The CREDENCE study evidently showed the kidney‐protective effects of canagliflozin in patients with advanced diabetic nephropathy. It is necessary to consider the mechanisms underlying the beneficial effects of SGLT2 inhibitors. First, the improvement of blood glucose control, bodyweight and blood pressure owing to canagliflozin might partly contribute to the results, although the between‐group mean differences in the three parameters were modest: 0.25% (95% CI 0.20–0.31%), 0.80 kg (95% CI 0.69–0.92 kg) and 3.3 mmHg (95% CI 2.7–3.9 mmHg) in glycated hemoglobin level, bodyweight and systolic blood pressure, respectively. Second, SGLT2 inhibitors suppressed reabsorption of glucose and sodium, restored tubuloglomerular feedback, and reversed glomerular hyperfiltration10; this might explain the positive findings in the CREDENCE study. During the first 3 weeks, there was a greater reduction in eGFR in the canagliflozin group than in the placebo group (–3.72 ± 0.25 vs –0.55 ± 0.25 mL/min/1.73 m2. Thereafter, the eGFR decline was slower in the canagliflozin group than in the placebo group. Third, SGLT2 inhibitors have a strong effect in reducing the risk of deteriorating heart failure, which is closely associated with advanced diabetic nephropathy. A recent study of patients with heart failure and a reduced ejection fraction showed that the risk of deteriorating heart failure or death from cardiovascular causes was lower in the dapagliflozin group than in the placebo group, regardless of the presence of diabetes11. Therefore, the kidney‐protective effects observed in the CREDENCE study might have been noted because of the interruption of the vicious circle involving diabetic nephropathy and heart failure12.

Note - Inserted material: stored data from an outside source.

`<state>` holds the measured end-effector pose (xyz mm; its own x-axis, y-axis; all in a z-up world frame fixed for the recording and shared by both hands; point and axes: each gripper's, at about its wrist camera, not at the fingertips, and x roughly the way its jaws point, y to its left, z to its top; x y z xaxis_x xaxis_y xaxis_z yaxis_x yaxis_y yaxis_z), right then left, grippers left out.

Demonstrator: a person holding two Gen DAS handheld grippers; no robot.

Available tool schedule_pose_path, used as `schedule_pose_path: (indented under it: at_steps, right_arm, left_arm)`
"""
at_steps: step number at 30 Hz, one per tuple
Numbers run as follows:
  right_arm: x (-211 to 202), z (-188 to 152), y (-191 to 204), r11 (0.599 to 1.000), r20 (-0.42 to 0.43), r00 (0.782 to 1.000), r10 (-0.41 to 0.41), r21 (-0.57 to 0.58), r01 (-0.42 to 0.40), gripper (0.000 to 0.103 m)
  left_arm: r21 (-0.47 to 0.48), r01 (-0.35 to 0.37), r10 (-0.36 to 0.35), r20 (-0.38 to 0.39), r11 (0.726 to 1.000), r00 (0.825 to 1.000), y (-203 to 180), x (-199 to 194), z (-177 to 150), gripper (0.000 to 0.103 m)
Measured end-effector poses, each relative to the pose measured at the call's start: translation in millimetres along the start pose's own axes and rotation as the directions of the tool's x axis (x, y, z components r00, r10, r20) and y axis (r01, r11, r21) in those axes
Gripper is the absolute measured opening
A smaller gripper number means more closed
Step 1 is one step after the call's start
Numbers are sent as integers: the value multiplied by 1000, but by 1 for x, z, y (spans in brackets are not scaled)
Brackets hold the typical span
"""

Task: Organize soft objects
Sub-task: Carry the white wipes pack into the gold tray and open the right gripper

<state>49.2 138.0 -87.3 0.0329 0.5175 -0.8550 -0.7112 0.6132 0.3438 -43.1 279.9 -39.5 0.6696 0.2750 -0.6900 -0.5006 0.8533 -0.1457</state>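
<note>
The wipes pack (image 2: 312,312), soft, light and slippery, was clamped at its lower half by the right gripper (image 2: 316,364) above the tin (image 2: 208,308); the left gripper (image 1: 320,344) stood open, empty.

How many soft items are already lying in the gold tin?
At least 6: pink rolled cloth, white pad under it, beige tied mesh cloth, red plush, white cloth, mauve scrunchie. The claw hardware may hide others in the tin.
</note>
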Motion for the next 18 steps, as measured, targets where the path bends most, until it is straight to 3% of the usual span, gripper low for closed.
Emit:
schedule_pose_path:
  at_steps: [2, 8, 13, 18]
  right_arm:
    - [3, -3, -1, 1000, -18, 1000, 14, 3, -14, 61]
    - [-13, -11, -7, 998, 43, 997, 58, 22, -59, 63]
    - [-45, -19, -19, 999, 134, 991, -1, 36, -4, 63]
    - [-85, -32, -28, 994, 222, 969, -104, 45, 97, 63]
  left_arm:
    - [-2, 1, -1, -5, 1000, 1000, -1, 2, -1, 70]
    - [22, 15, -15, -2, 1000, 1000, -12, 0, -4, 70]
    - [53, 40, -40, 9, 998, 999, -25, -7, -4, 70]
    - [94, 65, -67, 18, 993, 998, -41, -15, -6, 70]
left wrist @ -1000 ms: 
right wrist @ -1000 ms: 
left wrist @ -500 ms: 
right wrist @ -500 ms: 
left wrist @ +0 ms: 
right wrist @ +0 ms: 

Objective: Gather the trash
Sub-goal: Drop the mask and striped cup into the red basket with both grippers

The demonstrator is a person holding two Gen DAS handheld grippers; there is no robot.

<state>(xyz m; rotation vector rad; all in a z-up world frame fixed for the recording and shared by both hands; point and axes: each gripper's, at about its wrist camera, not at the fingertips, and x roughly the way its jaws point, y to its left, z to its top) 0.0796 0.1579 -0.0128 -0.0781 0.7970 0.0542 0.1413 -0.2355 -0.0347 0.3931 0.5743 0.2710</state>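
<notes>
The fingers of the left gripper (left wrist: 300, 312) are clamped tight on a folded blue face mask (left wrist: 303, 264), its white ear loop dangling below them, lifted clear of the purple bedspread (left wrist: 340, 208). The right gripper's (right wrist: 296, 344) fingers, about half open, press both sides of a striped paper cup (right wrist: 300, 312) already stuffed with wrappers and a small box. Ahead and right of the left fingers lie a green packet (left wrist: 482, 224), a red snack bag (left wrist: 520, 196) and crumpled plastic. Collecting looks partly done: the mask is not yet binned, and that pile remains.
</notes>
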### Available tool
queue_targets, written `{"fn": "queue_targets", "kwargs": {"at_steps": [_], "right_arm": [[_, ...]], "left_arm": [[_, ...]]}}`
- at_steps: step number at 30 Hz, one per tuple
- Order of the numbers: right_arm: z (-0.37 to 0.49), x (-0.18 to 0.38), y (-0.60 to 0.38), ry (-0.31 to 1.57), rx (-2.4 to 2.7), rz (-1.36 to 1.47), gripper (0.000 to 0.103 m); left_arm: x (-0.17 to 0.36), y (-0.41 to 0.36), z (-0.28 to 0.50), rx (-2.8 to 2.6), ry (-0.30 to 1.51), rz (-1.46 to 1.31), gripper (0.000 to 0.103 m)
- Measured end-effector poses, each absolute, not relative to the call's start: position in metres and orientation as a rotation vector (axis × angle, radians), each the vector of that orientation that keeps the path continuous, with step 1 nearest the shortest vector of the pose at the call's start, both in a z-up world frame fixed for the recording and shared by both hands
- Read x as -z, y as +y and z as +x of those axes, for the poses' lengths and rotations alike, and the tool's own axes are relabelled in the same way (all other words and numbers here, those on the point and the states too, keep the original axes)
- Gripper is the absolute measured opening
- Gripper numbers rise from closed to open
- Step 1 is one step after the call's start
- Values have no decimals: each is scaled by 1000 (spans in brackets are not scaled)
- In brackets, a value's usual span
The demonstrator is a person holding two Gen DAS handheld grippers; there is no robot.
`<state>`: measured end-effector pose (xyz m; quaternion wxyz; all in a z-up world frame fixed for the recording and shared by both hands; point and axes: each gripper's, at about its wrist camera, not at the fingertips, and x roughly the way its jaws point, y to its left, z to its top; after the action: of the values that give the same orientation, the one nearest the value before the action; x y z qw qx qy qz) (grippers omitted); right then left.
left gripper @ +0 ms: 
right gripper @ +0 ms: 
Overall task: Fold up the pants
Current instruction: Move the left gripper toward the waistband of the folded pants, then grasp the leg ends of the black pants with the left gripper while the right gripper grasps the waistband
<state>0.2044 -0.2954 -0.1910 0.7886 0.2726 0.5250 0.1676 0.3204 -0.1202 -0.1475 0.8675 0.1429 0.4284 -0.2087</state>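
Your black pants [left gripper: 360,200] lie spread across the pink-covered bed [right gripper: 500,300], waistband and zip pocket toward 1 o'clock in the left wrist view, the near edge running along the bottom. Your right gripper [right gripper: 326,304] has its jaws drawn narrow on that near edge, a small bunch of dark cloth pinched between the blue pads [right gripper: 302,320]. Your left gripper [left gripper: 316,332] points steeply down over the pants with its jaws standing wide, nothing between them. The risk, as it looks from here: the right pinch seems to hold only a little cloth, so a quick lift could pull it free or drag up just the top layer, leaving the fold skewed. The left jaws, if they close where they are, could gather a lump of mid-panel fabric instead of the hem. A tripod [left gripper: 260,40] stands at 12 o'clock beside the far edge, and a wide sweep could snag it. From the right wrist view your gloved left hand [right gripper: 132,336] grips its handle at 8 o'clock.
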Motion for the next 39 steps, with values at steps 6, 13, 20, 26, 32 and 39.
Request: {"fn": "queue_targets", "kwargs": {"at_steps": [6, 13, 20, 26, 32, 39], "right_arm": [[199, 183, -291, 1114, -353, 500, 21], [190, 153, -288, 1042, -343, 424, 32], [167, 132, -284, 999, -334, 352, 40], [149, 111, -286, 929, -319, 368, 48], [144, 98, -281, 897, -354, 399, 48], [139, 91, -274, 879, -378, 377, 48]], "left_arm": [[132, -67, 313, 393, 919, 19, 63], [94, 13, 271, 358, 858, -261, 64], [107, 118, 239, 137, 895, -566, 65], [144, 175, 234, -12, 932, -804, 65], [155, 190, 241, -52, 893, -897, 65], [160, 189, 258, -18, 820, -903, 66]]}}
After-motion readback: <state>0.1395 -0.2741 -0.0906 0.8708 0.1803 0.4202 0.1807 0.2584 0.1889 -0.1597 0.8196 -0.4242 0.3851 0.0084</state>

There are several concerns that need to be resolved before SGLT2 inhibitors can be used in the therapy for advanced diabetic nephropathy. First, it remains unknown whether the beneficial effects on kidneys shown in the CREDENCE study would be confirmed in patients with eGFR of <30 mL/min/1.73 m2 and/or urine albumin‐to‐creatinine ratio of <300 mg/g. Second, it is necessary to clarify whether SGLT2 inhibitors have beneficial effects on kidneys under the absence of angiotensin‐converting enzyme inhibitors/angiotensin II receptor blockers use in the background. Finally, it is necessary to consider the increased risk of amputation and fracture with canagliflozin that was reported in the Canagliflozin Cardiovascular Assessment Study program13. Although the population in the CREDENCE study had a higher risk for both events than that in the Canagliflozin Cardiovascular Assessment Study program, the canagliflozin group in the CREDENCE study did not have a higher risk for both events than the placebo group. However, it seems appropriate to avoid use of SGLT2 inhibitors in patients with severe peripheral vascular disease, as it remains unknown whether the difference was because of differences in the populations or protocols to capture these adverse events.
In conclusion, the CREDENCE study has provided evidence that canagliflozin administration is a beneficial therapy that delays kidney disease progression in patients with advanced diabetic nephropathy. Further investigations are required to examine the beneficial effects of SGLT2 inhibitors on kidneys in patients with diabetes and more severe kidney insufficiency and those without diabetes. The CREDENCE study is nothing more than a preface in overcoming diabetic nephropathy.
Acknowledgment
We have not received any funding for the present study.
Disclosure
The authors declare no conflict of interest.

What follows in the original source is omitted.